30th Governor of Eskişehir
- In office 18 July 2011 – 16 May 2013
- President: Abdullah Gül
- Preceded by: Mehmet Kılıçlar
- Succeeded by: Güngör Azim Tuna

40th Governor of Elazığ
- In office 19 December 2003 – 2 January 2006
- President: Ahmet Necdet Sezer
- Preceded by: Osman Aydın
- Succeeded by: Muammer Muşmal

Personal details
- Born: 1964 (age 61–62) Orhaneli, Bursa, Turkey
- Party: İYİ Party
- Alma mater: University of Ankara
- Occupation: Civil servant, politician

= Kadir Koçdemir =

Turkish politician

Kadir Koçdemir (born 1964) is a Turkish politician, author and former governor.

==Political career==
He has served as the Member of Parliament for the
province of Bursa, as part of the Nationalist Movement Party (MHP) since 7 June
2015.

Koçdemir was born in the village of Dündar, located in the Orhaneli district of Bursa, Turkey. He completed his primary level education in Bursa, before going on to undertake secondary education in Arifiye and Gökçeada. In 1985, he graduated from the University of Ankara in the Faculty of
Political Sciences. He went to Germany for Public Administration Internships (1987-1988). After gaining a Jean Monnet scholarship, Koçdemir returned to Germany, where he received his master's degree in European Union and Administrative Law from the Faculty of Law of the University of Hamburg (1991-1992). Later, he received a master's degree in Administrative Structure and Development from the
University of İnönü (1996). He completed his Public Diplomacy Course (1998) and
National Security Academy (1999). Furthering his progress as an academic,
Koçdemir earned his PhD on the subject of the Modern Nation-State and Globalization from the
University of Hacettepe (2004). In addition to this, he was given an honorary
doctorate from the Vector Azerbaijan International Scientific Center (2004).

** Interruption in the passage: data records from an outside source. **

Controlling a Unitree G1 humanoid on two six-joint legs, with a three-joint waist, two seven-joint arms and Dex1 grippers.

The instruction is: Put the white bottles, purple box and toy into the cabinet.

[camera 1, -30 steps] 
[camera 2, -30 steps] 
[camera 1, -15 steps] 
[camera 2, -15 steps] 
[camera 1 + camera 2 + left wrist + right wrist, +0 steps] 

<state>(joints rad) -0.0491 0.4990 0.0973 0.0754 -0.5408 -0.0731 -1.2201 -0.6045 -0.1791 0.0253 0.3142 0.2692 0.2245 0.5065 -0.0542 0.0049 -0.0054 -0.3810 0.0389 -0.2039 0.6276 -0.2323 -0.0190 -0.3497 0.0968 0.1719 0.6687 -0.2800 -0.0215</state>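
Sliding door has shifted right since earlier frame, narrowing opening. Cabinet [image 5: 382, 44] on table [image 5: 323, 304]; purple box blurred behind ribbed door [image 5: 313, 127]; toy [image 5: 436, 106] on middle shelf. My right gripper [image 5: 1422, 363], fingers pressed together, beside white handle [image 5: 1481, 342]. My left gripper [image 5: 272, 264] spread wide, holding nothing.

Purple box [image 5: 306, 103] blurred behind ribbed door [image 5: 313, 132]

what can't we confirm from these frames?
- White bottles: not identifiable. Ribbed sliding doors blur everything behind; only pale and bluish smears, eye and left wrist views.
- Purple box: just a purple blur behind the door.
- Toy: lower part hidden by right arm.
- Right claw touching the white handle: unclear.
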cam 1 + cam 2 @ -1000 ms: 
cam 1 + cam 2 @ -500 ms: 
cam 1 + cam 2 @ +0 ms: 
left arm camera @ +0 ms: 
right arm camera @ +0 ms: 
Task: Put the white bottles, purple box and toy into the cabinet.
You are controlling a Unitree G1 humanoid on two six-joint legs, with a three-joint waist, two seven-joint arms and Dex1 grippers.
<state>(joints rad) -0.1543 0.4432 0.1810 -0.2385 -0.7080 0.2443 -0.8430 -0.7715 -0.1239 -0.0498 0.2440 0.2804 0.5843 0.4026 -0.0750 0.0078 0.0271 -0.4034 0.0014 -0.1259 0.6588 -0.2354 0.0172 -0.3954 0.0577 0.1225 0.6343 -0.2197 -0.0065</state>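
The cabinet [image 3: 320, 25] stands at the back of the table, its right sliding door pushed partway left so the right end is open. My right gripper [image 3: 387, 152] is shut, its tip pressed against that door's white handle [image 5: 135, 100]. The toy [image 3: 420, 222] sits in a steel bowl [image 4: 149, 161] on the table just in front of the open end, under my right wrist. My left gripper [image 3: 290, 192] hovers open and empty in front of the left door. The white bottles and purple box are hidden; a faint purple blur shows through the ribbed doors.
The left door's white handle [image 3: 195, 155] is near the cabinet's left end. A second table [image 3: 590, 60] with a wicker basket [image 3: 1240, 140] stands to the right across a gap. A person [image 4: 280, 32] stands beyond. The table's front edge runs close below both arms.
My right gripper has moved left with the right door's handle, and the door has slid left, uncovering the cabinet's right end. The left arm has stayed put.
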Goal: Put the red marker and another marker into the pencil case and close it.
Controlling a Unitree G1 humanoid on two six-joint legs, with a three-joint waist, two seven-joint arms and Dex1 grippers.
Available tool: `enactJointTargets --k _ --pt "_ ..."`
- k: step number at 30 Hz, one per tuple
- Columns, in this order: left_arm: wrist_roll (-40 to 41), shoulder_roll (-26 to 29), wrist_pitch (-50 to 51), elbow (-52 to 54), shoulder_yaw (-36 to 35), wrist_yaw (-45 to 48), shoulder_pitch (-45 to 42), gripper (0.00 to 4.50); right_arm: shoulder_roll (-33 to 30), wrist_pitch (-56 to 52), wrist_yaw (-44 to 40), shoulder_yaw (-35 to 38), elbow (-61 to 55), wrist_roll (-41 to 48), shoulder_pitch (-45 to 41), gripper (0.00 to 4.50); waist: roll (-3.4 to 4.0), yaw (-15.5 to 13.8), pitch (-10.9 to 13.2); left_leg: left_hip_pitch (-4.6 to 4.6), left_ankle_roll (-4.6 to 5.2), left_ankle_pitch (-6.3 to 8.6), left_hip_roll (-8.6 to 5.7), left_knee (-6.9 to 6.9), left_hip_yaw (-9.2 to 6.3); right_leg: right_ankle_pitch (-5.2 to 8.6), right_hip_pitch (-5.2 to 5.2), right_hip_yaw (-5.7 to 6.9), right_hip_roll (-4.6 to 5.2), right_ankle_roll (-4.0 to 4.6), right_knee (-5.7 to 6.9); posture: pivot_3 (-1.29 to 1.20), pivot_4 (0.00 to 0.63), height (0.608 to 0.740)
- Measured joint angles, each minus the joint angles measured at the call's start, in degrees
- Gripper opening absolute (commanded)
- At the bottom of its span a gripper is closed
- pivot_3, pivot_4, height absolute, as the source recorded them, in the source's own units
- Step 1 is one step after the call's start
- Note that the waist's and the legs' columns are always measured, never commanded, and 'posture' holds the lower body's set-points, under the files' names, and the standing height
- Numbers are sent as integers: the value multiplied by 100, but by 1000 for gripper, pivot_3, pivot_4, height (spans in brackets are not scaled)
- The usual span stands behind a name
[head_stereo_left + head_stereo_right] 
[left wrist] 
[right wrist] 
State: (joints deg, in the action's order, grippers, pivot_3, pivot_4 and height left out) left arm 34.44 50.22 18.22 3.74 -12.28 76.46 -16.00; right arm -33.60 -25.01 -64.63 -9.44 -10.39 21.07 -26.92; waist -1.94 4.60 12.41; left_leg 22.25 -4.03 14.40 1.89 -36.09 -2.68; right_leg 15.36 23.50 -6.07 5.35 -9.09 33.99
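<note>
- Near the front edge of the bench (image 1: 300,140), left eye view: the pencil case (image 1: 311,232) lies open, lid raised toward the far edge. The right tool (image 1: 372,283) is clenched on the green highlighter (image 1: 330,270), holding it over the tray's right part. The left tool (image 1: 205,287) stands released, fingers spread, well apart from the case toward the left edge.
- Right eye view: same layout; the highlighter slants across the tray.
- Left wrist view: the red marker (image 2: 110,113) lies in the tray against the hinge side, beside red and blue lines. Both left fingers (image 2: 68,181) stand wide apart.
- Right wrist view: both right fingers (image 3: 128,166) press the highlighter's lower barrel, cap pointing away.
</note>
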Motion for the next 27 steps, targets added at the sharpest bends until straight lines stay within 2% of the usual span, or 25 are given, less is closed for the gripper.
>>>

Koçdemir started work as a district governor candidate of Ağrı in 1985. After this, he went on to work as the district governor of Şebinkarahisar (1988), Eskipazar (1989-1992), Kulp (1992-1994) and Afşin (1994-1996).

He served as a head of department (1996-1998) and assistant general manager (1998-2000) in the General Management of Local
Authorities. Later, he became the governor of Burdur (2000-2003), deputy governor of Eskişehir (2003), governor of Elazığ (2003-2006) and governor of Eskişehir (2011-2013).

Koçdemir began his career in politics as the mayoral candidate for the Nationalist Movement Party (MHP) for Bursa in the 2014 local elections. In the Turkish general election that took place on 7 June 2015, he
was elected into the Grand National Assembly of Turkey as an MP for the province of Bursa. He was then elected once again in the 1 November 2015 general election. He is member of Turkey-EU Joint Parliamentary Committee and the Committee on EU Harmonization.

== Personal life ==
He is married and has four children, can speak German and English and has published two books: Globalization: Reading Coordinates (2002) and Nation-State and Globalization (2004).